EXTRACTED ENTRIES
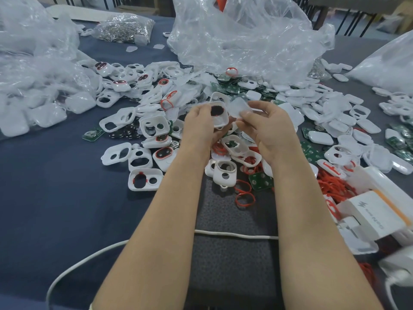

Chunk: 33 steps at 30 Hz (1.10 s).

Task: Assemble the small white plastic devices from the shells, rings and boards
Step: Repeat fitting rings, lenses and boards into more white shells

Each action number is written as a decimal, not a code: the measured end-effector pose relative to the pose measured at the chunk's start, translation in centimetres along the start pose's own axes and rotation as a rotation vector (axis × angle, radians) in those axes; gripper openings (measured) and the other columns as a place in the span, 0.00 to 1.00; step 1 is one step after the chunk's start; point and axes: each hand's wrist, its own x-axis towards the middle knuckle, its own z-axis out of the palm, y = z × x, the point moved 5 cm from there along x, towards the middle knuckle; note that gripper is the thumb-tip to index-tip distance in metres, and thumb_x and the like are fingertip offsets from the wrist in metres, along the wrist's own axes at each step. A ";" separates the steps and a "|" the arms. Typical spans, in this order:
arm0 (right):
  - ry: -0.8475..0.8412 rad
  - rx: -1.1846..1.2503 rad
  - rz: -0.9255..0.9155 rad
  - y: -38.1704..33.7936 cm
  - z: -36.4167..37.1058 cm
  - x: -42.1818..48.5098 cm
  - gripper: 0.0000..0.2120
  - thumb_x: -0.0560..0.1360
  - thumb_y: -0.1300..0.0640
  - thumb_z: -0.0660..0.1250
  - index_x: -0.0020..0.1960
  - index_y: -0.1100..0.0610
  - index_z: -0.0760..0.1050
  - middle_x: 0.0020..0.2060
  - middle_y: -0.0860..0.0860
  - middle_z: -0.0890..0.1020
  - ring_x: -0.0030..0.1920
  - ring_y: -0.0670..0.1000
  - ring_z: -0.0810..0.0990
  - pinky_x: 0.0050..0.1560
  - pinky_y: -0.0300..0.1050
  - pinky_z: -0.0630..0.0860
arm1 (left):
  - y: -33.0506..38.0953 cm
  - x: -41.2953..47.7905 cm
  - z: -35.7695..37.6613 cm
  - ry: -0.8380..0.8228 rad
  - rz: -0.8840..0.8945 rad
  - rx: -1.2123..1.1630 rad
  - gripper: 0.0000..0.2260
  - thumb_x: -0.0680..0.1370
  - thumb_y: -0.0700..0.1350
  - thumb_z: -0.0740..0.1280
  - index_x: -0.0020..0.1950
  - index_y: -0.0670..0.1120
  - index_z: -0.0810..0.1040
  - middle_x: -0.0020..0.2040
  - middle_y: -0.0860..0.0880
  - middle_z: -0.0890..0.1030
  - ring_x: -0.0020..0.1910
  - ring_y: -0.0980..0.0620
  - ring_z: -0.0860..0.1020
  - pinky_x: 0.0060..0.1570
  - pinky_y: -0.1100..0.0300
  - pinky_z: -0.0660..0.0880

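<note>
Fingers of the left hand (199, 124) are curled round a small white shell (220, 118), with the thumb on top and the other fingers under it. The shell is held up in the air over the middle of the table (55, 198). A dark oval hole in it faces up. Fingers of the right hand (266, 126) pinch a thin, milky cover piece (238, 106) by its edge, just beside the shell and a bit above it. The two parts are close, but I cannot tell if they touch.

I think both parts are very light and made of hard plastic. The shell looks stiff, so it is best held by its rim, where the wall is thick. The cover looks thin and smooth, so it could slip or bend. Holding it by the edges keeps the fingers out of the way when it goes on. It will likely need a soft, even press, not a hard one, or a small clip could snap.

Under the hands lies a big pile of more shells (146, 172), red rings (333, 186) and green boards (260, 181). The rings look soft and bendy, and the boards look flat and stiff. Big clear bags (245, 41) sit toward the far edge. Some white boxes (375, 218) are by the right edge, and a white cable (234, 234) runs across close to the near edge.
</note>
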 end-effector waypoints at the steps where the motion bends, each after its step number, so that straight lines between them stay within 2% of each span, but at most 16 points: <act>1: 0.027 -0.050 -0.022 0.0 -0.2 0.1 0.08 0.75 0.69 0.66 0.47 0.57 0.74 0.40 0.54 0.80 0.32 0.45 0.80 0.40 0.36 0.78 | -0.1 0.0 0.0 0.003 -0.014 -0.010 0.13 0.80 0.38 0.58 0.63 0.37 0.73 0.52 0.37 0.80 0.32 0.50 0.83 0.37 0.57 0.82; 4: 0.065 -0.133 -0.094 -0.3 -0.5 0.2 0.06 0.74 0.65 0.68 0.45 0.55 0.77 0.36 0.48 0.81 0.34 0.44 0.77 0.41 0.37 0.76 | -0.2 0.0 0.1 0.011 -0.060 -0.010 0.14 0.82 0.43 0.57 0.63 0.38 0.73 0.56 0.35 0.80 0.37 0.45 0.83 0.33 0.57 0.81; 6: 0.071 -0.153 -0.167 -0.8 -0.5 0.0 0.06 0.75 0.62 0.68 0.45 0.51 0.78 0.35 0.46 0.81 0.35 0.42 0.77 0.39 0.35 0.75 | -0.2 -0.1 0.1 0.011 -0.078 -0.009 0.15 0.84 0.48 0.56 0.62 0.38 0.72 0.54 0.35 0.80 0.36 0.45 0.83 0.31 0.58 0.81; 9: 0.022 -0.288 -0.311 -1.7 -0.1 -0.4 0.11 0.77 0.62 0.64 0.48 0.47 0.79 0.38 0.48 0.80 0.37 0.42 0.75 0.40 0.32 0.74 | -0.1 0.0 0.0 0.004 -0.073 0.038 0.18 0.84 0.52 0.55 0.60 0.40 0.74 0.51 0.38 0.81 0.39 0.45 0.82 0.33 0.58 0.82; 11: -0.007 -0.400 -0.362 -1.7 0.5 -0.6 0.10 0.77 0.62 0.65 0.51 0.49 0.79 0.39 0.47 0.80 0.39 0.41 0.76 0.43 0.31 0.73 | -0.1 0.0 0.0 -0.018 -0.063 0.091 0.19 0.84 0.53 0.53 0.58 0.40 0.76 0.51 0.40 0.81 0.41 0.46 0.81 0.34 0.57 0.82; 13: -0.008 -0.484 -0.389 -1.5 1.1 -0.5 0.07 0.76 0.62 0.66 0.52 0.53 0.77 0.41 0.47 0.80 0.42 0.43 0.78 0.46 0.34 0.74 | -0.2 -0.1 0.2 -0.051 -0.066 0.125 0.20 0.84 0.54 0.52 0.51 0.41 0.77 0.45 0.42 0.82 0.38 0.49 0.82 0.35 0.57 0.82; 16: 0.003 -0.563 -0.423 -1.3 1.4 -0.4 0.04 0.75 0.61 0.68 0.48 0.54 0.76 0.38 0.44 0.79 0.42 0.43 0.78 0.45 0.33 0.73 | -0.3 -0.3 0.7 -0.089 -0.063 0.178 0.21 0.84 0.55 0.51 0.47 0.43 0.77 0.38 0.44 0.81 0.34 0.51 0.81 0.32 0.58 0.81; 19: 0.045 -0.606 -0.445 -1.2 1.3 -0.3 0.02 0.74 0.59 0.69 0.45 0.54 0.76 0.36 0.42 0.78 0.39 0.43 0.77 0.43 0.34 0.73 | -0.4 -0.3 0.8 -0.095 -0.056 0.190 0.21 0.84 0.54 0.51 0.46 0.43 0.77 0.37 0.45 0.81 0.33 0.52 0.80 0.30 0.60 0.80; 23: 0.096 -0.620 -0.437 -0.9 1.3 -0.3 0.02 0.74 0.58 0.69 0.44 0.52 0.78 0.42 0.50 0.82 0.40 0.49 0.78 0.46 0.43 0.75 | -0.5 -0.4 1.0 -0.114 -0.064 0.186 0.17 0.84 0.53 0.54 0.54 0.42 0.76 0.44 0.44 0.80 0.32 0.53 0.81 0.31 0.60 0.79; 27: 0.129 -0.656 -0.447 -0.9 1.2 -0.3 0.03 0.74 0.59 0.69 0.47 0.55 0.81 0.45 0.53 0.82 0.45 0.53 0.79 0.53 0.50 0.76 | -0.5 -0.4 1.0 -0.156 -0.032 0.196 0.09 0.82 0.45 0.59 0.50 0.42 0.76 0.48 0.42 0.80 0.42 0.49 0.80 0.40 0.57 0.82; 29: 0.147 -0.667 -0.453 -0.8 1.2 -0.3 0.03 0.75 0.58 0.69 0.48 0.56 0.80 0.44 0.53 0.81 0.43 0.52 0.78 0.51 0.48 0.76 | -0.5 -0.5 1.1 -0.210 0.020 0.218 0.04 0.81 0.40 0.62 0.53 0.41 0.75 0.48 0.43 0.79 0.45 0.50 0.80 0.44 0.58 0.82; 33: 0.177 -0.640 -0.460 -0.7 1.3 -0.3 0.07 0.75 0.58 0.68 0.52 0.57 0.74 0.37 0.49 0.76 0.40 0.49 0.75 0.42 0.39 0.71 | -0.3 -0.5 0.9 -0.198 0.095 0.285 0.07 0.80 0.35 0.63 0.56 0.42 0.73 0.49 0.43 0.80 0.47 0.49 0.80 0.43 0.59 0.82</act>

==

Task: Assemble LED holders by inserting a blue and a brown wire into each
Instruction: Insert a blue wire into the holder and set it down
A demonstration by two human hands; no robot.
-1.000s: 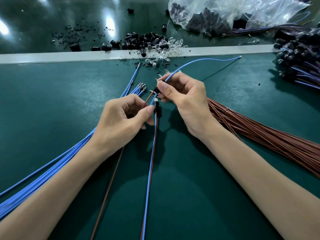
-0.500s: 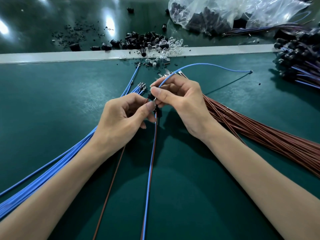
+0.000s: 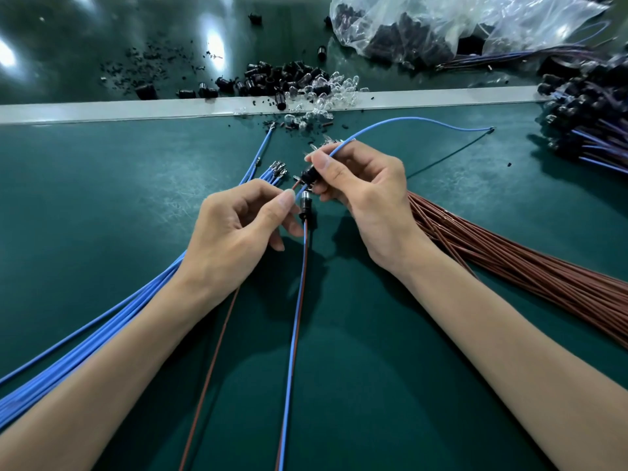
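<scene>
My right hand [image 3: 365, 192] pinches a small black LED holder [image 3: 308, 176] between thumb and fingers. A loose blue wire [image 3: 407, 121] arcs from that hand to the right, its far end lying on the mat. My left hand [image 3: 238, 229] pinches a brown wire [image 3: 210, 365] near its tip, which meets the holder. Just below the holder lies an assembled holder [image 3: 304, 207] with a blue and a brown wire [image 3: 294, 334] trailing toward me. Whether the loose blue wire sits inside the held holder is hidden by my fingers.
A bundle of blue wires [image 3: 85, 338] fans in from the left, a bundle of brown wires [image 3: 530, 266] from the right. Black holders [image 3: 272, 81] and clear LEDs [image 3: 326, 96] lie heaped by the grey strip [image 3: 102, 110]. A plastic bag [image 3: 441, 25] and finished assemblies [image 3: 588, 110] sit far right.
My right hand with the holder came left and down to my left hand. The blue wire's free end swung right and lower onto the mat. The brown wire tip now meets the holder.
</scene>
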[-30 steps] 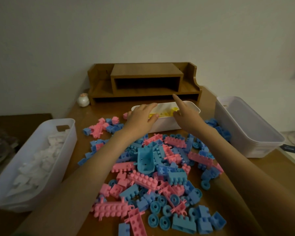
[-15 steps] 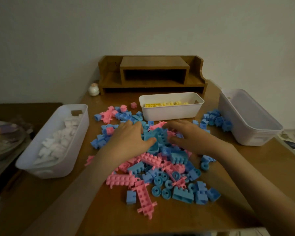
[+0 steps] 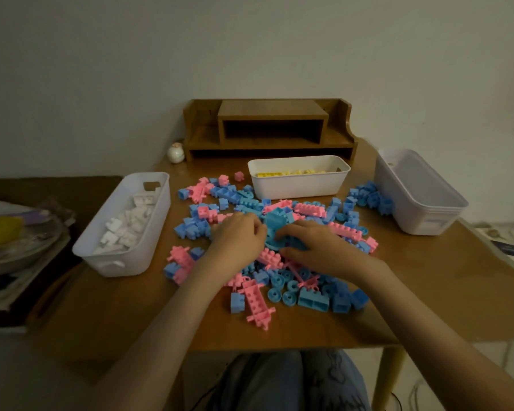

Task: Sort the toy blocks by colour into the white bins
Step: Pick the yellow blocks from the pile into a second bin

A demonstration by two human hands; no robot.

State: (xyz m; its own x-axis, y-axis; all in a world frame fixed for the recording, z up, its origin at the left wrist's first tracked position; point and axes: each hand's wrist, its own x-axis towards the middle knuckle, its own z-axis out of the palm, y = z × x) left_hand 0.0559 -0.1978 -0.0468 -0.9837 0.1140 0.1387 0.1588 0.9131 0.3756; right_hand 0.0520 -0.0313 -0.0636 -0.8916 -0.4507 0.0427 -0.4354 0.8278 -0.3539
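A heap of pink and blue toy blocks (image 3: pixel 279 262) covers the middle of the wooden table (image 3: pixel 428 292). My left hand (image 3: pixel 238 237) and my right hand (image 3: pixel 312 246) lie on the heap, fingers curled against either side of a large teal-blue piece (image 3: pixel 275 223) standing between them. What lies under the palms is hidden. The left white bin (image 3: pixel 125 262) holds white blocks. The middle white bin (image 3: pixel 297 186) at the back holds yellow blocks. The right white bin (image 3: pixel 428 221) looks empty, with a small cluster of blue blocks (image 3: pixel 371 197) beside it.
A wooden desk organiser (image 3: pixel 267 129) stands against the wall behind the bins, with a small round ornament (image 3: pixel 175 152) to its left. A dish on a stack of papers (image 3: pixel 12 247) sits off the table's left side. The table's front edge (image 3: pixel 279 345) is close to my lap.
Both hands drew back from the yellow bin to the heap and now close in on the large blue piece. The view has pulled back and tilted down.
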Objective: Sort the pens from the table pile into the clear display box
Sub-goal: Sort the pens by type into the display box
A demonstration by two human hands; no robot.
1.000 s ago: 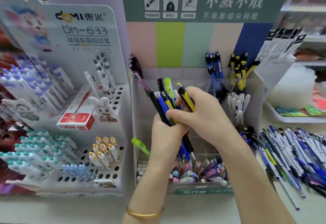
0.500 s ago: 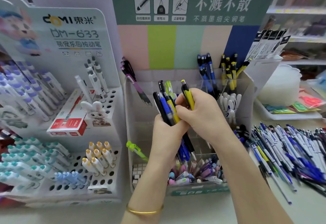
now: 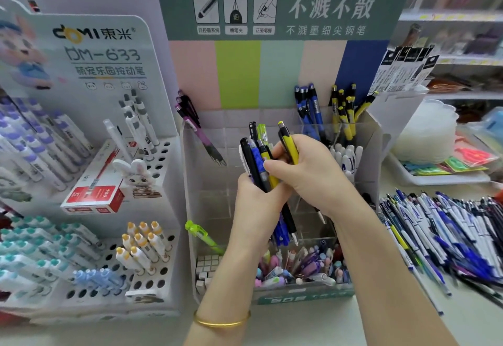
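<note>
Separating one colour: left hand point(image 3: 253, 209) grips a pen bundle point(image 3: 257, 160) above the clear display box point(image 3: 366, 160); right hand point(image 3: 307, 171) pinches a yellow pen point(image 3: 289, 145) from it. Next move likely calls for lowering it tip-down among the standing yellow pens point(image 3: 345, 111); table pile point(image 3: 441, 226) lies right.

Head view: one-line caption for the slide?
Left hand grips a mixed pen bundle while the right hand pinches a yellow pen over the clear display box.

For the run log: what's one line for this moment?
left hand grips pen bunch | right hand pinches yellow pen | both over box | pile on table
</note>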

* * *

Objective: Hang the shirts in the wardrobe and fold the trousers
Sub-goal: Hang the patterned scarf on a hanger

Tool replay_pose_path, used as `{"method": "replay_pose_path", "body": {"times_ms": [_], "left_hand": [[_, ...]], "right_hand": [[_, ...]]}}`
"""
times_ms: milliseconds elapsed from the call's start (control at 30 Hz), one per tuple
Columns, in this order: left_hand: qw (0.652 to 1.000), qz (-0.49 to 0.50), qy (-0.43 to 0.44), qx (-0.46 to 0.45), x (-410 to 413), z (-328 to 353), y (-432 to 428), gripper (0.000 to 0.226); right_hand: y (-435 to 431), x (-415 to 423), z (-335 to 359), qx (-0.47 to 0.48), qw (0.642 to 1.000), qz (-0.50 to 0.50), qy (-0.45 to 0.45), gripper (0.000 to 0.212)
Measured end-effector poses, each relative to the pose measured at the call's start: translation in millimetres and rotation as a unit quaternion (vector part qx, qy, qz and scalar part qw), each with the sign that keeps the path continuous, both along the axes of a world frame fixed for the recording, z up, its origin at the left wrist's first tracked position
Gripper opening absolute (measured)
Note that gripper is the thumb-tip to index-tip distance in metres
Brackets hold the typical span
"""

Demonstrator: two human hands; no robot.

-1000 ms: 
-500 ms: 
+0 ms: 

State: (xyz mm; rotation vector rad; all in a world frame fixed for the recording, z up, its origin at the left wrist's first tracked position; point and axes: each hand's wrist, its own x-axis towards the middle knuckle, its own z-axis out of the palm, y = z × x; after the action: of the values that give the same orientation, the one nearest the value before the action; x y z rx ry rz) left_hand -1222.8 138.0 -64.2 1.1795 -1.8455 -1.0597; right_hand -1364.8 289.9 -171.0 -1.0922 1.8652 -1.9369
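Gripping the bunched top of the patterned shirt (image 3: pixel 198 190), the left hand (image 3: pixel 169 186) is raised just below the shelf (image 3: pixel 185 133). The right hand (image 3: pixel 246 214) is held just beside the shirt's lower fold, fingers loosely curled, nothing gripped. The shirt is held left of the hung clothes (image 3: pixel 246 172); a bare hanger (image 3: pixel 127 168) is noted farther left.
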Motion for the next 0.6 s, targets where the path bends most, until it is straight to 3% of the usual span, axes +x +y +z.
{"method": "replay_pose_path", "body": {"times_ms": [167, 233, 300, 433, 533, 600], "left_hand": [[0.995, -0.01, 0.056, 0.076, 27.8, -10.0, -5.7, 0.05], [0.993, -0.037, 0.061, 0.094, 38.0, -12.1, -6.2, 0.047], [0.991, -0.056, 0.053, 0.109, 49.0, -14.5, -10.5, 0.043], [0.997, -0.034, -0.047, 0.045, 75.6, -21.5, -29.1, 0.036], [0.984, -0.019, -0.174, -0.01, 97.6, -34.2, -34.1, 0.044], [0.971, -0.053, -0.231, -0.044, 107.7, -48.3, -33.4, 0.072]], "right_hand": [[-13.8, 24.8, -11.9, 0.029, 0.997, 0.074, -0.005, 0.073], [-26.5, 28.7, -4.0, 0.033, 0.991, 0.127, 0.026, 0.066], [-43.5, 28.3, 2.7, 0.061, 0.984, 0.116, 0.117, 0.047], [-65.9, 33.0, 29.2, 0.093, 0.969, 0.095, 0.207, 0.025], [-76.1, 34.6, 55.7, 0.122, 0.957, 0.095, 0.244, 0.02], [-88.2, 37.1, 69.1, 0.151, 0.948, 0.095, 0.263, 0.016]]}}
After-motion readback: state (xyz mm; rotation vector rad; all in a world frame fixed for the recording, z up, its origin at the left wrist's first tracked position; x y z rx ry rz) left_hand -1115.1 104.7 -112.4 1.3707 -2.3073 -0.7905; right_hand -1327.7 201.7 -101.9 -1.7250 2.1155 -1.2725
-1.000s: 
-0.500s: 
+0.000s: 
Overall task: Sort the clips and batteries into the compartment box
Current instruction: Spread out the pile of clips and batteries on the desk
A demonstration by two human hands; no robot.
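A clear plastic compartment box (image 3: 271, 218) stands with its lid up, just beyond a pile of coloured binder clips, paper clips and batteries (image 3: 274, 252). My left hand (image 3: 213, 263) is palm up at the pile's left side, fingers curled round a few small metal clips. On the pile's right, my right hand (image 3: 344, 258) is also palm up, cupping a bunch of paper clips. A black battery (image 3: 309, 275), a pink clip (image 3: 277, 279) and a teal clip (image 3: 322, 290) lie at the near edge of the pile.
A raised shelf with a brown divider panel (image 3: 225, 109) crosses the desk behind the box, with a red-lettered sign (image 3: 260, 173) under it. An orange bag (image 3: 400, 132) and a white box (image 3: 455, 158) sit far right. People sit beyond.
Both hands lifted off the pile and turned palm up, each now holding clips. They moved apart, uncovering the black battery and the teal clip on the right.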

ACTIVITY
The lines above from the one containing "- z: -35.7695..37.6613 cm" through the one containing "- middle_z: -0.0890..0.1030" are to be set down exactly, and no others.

RESPONSE TO THIS TASK
  - z: -35.7695..37.6613 cm
  - ry: -0.8380..0.8228 rad
  - rz: -0.8840..0.8945 rad
  - rx: -1.2123..1.1630 rad
  - gripper: 0.0000..0.2260
  - thumb_x: -0.0680..0.1370
  - thumb_y: -0.0700..0.1350
  - thumb_z: -0.0740..0.1280
  - index_x: -0.0020..0.1950
  - index_y: -0.0670..0.1120
  - index_z: -0.0810..0.1040
  - middle_x: -0.0020..0.2040
  - middle_y: -0.0860..0.0880
  - middle_z: -0.0890..0.1030

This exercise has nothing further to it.